Murray Deloford
- Full name: Murray Don Deloford
- Country (sports): United Kingdom
- Born: 15 June 1916 Middlesex, England
- Died: 12 February 1981 (aged 64) London, England
- Plays: Right-handed

Singles

Grand Slam singles results
- French Open: 3R (1938)
- Wimbledon: 4R (1939)
- US Open: 1R (1937)

= Murray Deloford =

British tennis player

Murray Don Deloford (15 June 1916 – 12 February 1981) was a British tennis player.

Deloford, a London native, had his best period on tour in the late 1930s, winning the Scottish Championships, Irish Championships and Kent Championships amongst other titles. At the 1939 Wimbledon Championships he made it through to the round of 16, beating Yugoslav Davis Cup player Dragutin Mitić en route.
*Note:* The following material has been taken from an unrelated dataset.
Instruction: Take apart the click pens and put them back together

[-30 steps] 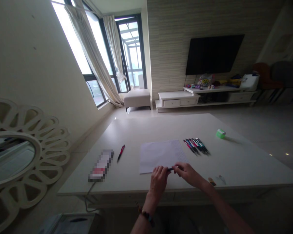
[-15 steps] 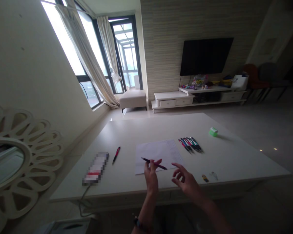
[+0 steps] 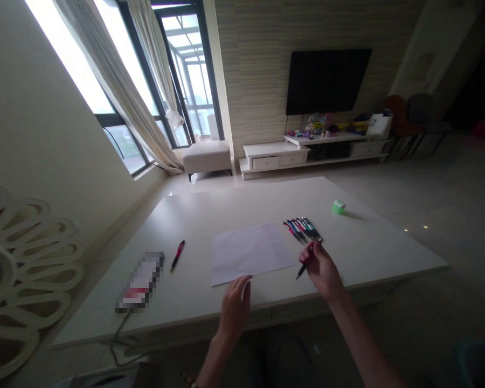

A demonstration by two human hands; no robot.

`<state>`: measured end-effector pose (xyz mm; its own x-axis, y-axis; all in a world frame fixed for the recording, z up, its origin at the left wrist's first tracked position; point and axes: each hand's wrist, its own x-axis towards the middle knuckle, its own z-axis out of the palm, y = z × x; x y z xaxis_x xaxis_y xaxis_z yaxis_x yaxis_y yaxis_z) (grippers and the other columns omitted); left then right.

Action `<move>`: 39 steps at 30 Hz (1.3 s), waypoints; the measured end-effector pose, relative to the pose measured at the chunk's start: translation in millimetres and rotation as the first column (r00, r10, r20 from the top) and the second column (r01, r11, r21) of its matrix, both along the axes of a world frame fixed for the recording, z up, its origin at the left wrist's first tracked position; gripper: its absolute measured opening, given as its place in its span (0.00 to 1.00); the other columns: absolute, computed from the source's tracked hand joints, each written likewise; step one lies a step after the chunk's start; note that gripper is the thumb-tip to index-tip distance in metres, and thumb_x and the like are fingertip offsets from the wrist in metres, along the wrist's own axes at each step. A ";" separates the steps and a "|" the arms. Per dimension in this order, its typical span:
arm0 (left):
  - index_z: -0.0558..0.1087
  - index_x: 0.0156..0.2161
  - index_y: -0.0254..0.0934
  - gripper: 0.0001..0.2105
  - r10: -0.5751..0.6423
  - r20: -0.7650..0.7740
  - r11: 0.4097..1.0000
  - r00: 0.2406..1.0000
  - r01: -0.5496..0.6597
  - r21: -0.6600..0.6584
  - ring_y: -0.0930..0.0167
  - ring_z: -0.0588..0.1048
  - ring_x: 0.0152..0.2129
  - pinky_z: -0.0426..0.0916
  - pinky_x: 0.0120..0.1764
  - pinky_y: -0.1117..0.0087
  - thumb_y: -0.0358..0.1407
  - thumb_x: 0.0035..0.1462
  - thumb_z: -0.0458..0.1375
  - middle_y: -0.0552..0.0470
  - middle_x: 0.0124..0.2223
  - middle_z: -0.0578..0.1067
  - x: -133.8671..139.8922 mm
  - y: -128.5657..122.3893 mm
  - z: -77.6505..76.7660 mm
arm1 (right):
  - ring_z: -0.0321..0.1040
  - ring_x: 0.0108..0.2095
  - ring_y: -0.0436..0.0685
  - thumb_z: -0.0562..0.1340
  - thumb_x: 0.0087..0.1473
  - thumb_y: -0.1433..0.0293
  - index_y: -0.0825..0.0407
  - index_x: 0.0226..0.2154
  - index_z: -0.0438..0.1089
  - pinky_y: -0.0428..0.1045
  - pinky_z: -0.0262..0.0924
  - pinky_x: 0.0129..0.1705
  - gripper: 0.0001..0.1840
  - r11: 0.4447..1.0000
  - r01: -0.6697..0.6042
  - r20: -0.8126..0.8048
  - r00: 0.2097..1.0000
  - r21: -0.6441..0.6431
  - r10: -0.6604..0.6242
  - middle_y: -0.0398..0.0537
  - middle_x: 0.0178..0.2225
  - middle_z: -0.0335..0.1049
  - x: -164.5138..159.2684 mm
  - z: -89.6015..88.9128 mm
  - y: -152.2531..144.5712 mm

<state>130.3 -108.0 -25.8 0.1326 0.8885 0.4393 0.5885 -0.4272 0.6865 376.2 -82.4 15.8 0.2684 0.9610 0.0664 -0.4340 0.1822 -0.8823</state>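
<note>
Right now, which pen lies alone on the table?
The red pen left of the paper; the row of pens lies on its right, and the right hand holds another pen.

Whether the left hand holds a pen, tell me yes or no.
No, the right hand holds a pen, while the left hand is at the paper's near edge, no pen showing.

In your right hand (image 3: 320,268) you hold a dark pen (image 3: 302,270), tip slanting down, while your left hand (image 3: 235,306) is at the near edge of the paper (image 3: 248,250) on the white table (image 3: 392,261), where a row of pens (image 3: 303,229) lies beyond your right hand and a red-and-black pen (image 3: 178,255) left of the paper.
</note>
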 end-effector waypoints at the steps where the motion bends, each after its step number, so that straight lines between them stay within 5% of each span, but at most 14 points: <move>1: 0.70 0.46 0.43 0.13 0.041 -0.118 0.998 0.992 -0.034 0.061 0.67 0.72 0.43 0.67 0.46 0.61 0.37 0.58 0.49 0.49 0.45 0.74 -15.7 7.9 -3.6 | 0.53 0.18 0.49 0.55 0.51 0.51 0.49 0.25 0.60 0.46 0.53 0.20 0.18 0.997 -0.076 -0.043 0.996 -0.010 0.075 0.38 0.18 0.53 4.8 -1.0 6.2; 6: 0.66 0.51 0.45 0.16 0.108 -0.487 0.992 0.867 -0.061 0.110 0.66 0.63 0.53 0.58 0.54 0.55 0.35 0.58 0.48 0.51 0.53 0.69 -55.8 35.8 -18.7 | 0.34 0.15 0.48 0.46 0.54 0.51 0.48 0.16 0.45 0.46 0.40 0.15 0.24 0.967 -0.253 -0.115 0.962 -0.021 0.249 0.35 0.14 0.37 6.9 -6.4 29.5; 13: 0.63 0.54 0.45 0.17 0.090 -0.555 0.996 0.827 -0.072 0.055 0.68 0.59 0.56 0.55 0.56 0.57 0.35 0.59 0.46 0.53 0.58 0.63 -51.9 36.7 -22.5 | 0.32 0.15 0.47 0.47 0.52 0.53 0.48 0.15 0.43 0.45 0.40 0.14 0.23 0.963 -0.267 -0.174 0.948 0.029 0.268 0.34 0.13 0.36 -2.6 4.5 46.7; 17: 0.63 0.54 0.45 0.17 0.099 -0.555 0.995 0.826 -0.089 0.044 0.69 0.58 0.56 0.53 0.57 0.57 0.35 0.60 0.45 0.53 0.58 0.63 -51.6 35.8 -22.1 | 0.34 0.12 0.46 0.50 0.53 0.53 0.49 0.18 0.54 0.44 0.40 0.13 0.21 0.967 -0.256 -0.192 0.949 -0.001 0.251 0.33 0.12 0.42 -0.8 4.2 52.6; 20: 0.63 0.53 0.44 0.17 0.099 -0.555 0.995 0.826 -0.091 0.041 0.68 0.58 0.56 0.53 0.57 0.58 0.35 0.60 0.45 0.53 0.58 0.63 -51.1 35.3 -21.4 | 0.43 0.10 0.44 0.54 0.51 0.57 0.52 0.25 0.64 0.43 0.43 0.13 0.15 0.966 -0.238 -0.150 0.963 -0.099 0.222 0.36 0.13 0.55 0.3 -2.7 59.0; 23: 0.63 0.53 0.44 0.17 0.097 -0.549 0.995 0.830 -0.088 0.042 0.68 0.58 0.56 0.53 0.57 0.57 0.35 0.59 0.45 0.52 0.58 0.63 -50.5 35.0 -20.1 | 0.60 0.14 0.48 0.49 0.53 0.57 0.55 0.29 0.69 0.44 0.53 0.17 0.21 0.925 -0.300 -0.013 0.952 -0.235 0.305 0.46 0.17 0.68 -0.2 -12.3 64.4; 26: 0.64 0.53 0.44 0.17 0.090 -0.545 0.996 0.833 -0.086 0.033 0.68 0.58 0.56 0.53 0.57 0.58 0.35 0.59 0.46 0.52 0.58 0.63 -50.3 34.9 -19.2 | 0.62 0.13 0.52 0.45 0.54 0.53 0.57 0.30 0.70 0.44 0.52 0.15 0.28 0.884 -0.294 0.187 0.907 -0.363 0.378 0.49 0.14 0.68 -2.6 -22.5 66.6; 29: 0.64 0.53 0.44 0.17 0.090 -0.543 0.996 0.835 -0.087 0.032 0.68 0.58 0.56 0.53 0.57 0.57 0.35 0.59 0.46 0.52 0.58 0.63 -50.2 34.9 -19.3 | 0.65 0.17 0.51 0.53 0.51 0.54 0.55 0.31 0.70 0.43 0.53 0.17 0.22 0.916 -0.257 0.269 0.900 -0.307 0.343 0.47 0.18 0.70 -7.1 -30.1 67.2; 34: 0.64 0.53 0.44 0.17 0.094 -0.554 0.995 0.827 -0.088 0.038 0.68 0.58 0.56 0.53 0.57 0.57 0.35 0.59 0.45 0.52 0.58 0.63 -49.3 34.9 -19.4 | 0.61 0.20 0.48 0.62 0.46 0.57 0.53 0.19 0.63 0.44 0.56 0.22 0.17 0.974 -0.201 0.036 0.978 -0.110 0.206 0.42 0.18 0.64 -11.6 -24.2 67.9; 39: 0.64 0.53 0.44 0.17 0.092 -0.551 0.996 0.829 -0.084 0.040 0.67 0.59 0.56 0.54 0.57 0.57 0.35 0.59 0.46 0.51 0.57 0.64 -49.1 35.0 -17.7 | 0.41 0.12 0.46 0.51 0.51 0.48 0.50 0.20 0.58 0.44 0.43 0.14 0.24 0.912 -0.411 -0.335 0.859 0.002 0.388 0.34 0.12 0.45 1.6 -5.5 63.9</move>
<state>81.2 -73.0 -43.5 0.2776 0.9028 0.3285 0.9032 -0.3618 0.2310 377.8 -18.5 10.3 -0.1443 0.9892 -0.0251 -0.7178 -0.1221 -0.6855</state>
He was considered unfortunate not to have played Davis Cup tennis himself during this period.

In World War II, Deloford served with Royal Air Force and was involved in operations over Germany, Greece, North Africa and Italy. He was awarded a Distinguished Flying Cross for gallantry in 1943.

After the war he was married to Mavis Rosita Outram, with whom he had two children. The couple ended up in divorce court in 1957 and his wife made allegations of cruelty, while he countered that she had committed adultery. A jury found him not guilty of the cruelty allegations and issued a divorce decree.